Borderline-Persönlichkeitsstörung
Die Borderline-Persönlichkeitsstörung (BPS) ist eine schwere Persönlichkeitsstörung, die sich durch sehr wechselhafte Stimmungen, gestörte zwischenmenschliche Beziehungen, mangelndes Selbstvertrauen und autoaggressive Verhaltensweisen äußert. Diese Instabilitäten beeinträchtigen oft Familie und Arbeitsleben, langfristige Lebensplanung und das Selbstbild. Der Name Borderline stammt aus Zeiten, als man dachte, es würde sich bei BPS um einen Grenzfall (engl. borderline) zwischen Psychose und Neurose handeln; Menschen mit BPS leiden jedoch an einer Fehlfunktion der Gefühlsregulierung. Obwohl nicht so bekannt wie Schizophrenie oder Bipolare Störung (auch manisch-depressive Krankheit), ist Borderline häufiger und betrifft zwei Prozent der Erwachsenen, hauptsächlich junge Frauen.Bezeichnend sind häufige Selbstverletzungen ohne Selbstmordabsicht, wie auch Selbstmordversuche und in schweren Fällen sogar vollendeter Selbstmord. Patienten mit BPS benötigen oft umfangreiche psychische Betreuung und belegen etwa 20 Prozent der psychischen Behandlungsplätze. Dank moderner Therapien kann jedoch vielen langfristig zu einem eigenständigen und sinnvollen Leben verholfen werden.
Table of contents |
2 Klassifizierung 3 Behandlung 4 Ursachen 5 Geschichte 6 Siehe auch 7 Literatur 8 Weblinks |
Symptome
Während bei einer Person mit Depressionen oder Bipolarer Störung eine Stimmung für mehrere Wochen anhält, kann ein Mensch mit Borderline intensive Schübe aus Angst, Depression oder Wut erleben, die nur wenige Stunden oder bis zu einem Tag andauern. Diese können in Verbindung mit Störungen der Impulskontrolle wie impulsiver Aggression, selbstverletzendem Verhalten und Drogen- oder Alkoholmissbrauch auftreten sowie zu übermäßigem Geldausgeben, Völlerei und riskanten Sexualpraktiken führen.
Sucht ist eine häufige Begleiterscheinung bei Betroffenen. Die meist mit der Sucht einhergehenden selbstzerstörersichen Verhaltensweisen verstärken das Krankheitsbild. Ein fatales Merkmal von Sucht ist die Leugnung der Krankheit vor sich selbst.
Borderliner, die häufig ein sehr gestörtes Selbstbild haben, können in ihrer Verwirrung verstärkt werden. Das Gefühl, sich selbst nicht zugehörig zu sein, kann durch die selbstleugerischen Verhaltensweisen beim Drogenmissbrauch eine Verstärkung erfahren.
Wahrnehmungs- und Bewusstseinsstörungen können zu häufiger Änderung von Langzeitzielen, Karriereplänen, Berufen, Freundschaften, Geschlechtsidentität oder Werten führen. Häufig berichten die Patienten, dass sie "sich selbst nicht fühlen können". Manchmal empfinden sich Menschen mit BPS als grundsätzlich schlecht oder wertlos. Sie fühlen sich ungerechtfertigterweise unverstanden oder schlecht behandelt, gelangweilt, leer und haben keinen Sinn dafür, wer sie sind. Solche Symptome treten verstärkt auf, wenn sich Menschen mit Borderline einsam oder isoliert fühlen und können dann zu verzweifelten Versuchen führen, Situationen des Alleinseins zu vermeiden.

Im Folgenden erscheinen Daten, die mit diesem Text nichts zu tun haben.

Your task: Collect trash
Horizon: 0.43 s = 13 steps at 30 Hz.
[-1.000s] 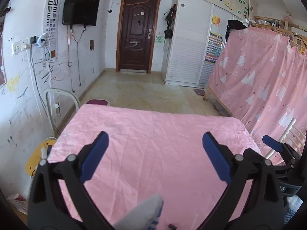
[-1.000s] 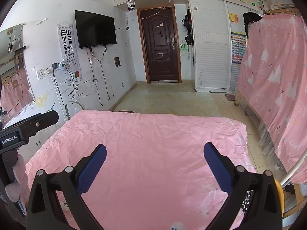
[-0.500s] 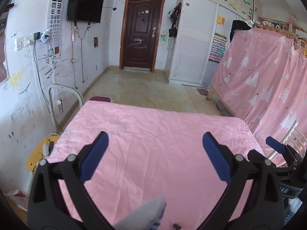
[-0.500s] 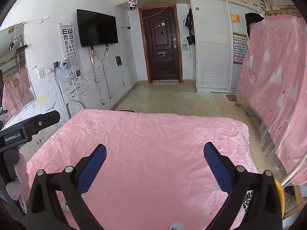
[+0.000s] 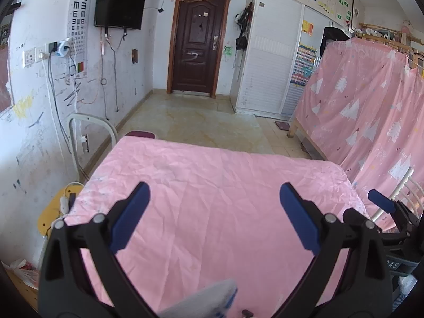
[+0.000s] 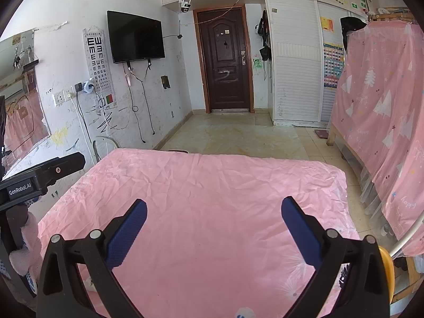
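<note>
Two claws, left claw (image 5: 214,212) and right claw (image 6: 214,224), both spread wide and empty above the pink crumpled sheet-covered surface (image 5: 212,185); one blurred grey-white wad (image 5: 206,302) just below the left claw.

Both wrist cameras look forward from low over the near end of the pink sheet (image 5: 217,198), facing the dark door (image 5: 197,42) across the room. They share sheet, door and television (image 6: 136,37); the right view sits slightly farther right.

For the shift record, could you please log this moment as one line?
left tongs: open, empty | right tongs: open, empty | both above pink sheet | trash: none gripped
</note>
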Tool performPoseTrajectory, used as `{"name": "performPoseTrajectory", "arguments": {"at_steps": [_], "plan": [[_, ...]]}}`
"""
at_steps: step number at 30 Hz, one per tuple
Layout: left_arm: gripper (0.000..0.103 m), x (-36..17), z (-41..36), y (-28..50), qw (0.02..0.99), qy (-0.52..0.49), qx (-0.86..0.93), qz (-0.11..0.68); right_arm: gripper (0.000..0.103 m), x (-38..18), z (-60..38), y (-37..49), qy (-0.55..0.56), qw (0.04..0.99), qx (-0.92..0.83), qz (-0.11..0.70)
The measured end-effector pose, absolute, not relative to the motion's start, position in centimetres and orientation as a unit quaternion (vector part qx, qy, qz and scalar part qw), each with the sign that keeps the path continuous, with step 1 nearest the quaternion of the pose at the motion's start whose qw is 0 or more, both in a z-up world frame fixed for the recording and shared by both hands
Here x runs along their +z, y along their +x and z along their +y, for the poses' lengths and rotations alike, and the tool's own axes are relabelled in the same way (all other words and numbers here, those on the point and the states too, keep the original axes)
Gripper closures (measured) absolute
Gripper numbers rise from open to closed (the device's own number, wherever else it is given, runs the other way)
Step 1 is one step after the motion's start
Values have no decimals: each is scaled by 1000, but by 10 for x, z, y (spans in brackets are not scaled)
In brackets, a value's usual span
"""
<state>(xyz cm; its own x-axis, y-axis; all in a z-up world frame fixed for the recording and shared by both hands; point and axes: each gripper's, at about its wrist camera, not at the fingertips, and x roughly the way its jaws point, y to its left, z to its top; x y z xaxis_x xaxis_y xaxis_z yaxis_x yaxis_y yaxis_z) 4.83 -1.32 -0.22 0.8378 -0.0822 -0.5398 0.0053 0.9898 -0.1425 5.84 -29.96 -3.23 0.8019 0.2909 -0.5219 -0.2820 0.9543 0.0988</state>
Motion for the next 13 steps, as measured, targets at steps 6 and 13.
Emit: {"name": "performPoseTrajectory", "arguments": {"at_steps": [6,13], "plan": [[9,-4,-10,51,955,-72,-24,288,11,-33,-299,58,7,949,152,277],[9,-5,-10,51,954,-72,-21,289,11,-35,-299,60,6,948,152,279]]}}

Die zwischenmenschlichen Beziehungen von Menschen mit einer Borderline-Störung sind oft höchst instabil. Auch intensive emotionale Bindungen schützen nicht davor, dass die Einstellung gegenüber Familienmitgliedern, Freunden oder Liebespartnern plötzlich von Idealisierung (starke Bewunderung und Liebe) in Abwertung (intensive Wut und Hass) umschlägt. Sie können eine sofortige Bindung eingehen und die andere Person idealisieren. Tritt jedoch eine Trennungssituation oder ein Konflikt auf, können sie unerwartet in das andere Extrem wechseln und das Gegenüber wütend beschimpfen.
Auch in Bezug auf Familienmitglieder sind Menschen mit BPS sehr empfindlich auf Ablehnung und reagieren auch auf vergleichsweise kleine Trennungen wie Urlaub, Geschäftsreisen oder einer plötzlichen Planänderung mit Wut und Verzweiflung. Diese Angst verlassen zu werden scheint in Beziehung zu stehen mit Schwierigkeiten sich gefühlsmäßig mit Schlüsselpersonen verbunden zu fühlen, wenn diese nicht anwesend sind, was dann zu einem Gefühl des Verlassenseins oder der Wertlosigkeit führt. Selbstmorddrohungen und -versuche können in Verbindung mit Gefühlen des Verlassenseins oder der Enttäuschung auftreten.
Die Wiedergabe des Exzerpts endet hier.